I stumbled, and my hat fell off, and I tried to protect myself with my arms, but it wasn’t much good. There’s a limit to the damage even a riot stick can do through thick layers of jacket and overcoat, so that to an extent the onslaught was disorientating more than lethal, but bash numbers three or four by-passed my feeble barriers and knocked off my glasses. I stretched for them, tried to catch them, got hit on the hand, and lost them entirely in the falling snow.

It seemed to be all they were waiting for. The battering stopped, and they grabbed me instead. I kicked and punched at targets I could no longer properly see, and did too little damage to stop the rot.

It felt as though they were trying to lift me up, and for a fraction of time I couldn’t think why. Then I remembered where we were. On the road beside the river... which flowed along uncaringly on the other side of the breast-high wall.

Desperation kept me struggling when there was absolutely no reasonable hope.

I had seen the Moscow River from several bridges, and everywhere its banks were the same. Not sloping grassy affairs shading gently into the water, but grey perpendicular walls rising straight from the river bed to about eight feet above the surface of the water. They looked like defences against flooding more than tourist attractions: designed to keep everything between them from getting out.

I clung grimly to whatever I could reach. I tore at their faces. At their hands. I raised from one of them a grunt and from the other a muttered word in a language I didn’t recognise.

I didn’t rationally think that anyone would come along the road and beat them off. I fought only because while I was still on the road I was alive, but if I hit the water I would be as good as dead. Instinct and anger, and nothing else.

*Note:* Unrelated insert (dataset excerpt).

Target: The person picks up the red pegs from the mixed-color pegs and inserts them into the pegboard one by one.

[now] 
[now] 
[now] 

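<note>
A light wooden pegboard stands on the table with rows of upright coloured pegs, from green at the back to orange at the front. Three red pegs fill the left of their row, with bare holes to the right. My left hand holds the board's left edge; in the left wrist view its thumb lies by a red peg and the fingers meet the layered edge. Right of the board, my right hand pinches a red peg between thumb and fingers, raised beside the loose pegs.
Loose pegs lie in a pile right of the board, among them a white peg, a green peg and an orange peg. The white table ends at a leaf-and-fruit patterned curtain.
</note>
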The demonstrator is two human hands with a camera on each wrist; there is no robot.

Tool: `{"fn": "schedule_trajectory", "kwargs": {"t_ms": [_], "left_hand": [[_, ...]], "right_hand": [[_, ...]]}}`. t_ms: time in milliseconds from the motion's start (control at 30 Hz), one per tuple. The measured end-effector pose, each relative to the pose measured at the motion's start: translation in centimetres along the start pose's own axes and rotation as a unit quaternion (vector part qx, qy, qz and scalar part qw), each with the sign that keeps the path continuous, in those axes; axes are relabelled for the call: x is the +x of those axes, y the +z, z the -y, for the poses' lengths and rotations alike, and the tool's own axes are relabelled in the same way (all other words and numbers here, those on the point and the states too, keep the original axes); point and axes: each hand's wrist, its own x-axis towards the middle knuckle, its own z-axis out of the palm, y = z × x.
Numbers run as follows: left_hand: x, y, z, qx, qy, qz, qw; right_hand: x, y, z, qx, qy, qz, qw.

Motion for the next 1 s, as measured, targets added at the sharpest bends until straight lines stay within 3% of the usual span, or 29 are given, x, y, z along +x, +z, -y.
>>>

It was hopeless, really. They had me off my feet, and I was being bundled over. I carried on with the limpet act. I pulled the knitted balaclava clean off one of them, but whatever he might have feared, I still couldn’t have sworn to a positive identification. One of the streetlights was shining full on his face and I saw him as if he’d been drawn by Picasso.

In my racing days I had kept my glasses anchored by a double head strap of elastic, a handy gadget now gathering dust with my five-pound saddle. It had never crossed my mind that it might mean the difference between life or death in Moscow.

They pushed and shoved, and more and more of my weight was transferred over the wall. It all seemed both agonisingly fast and painfully endless: a few seconds of physical flurry that stretched in my mind like eternity.

I was hanging on to the parapet and life with one hand, the rest of me dangling over the water.

They swung, as I had time to realise, one of the riot sticks. There was an excruciating slam on my fingers. I stopped being able to use them, and dropped off the wall like a leech detached.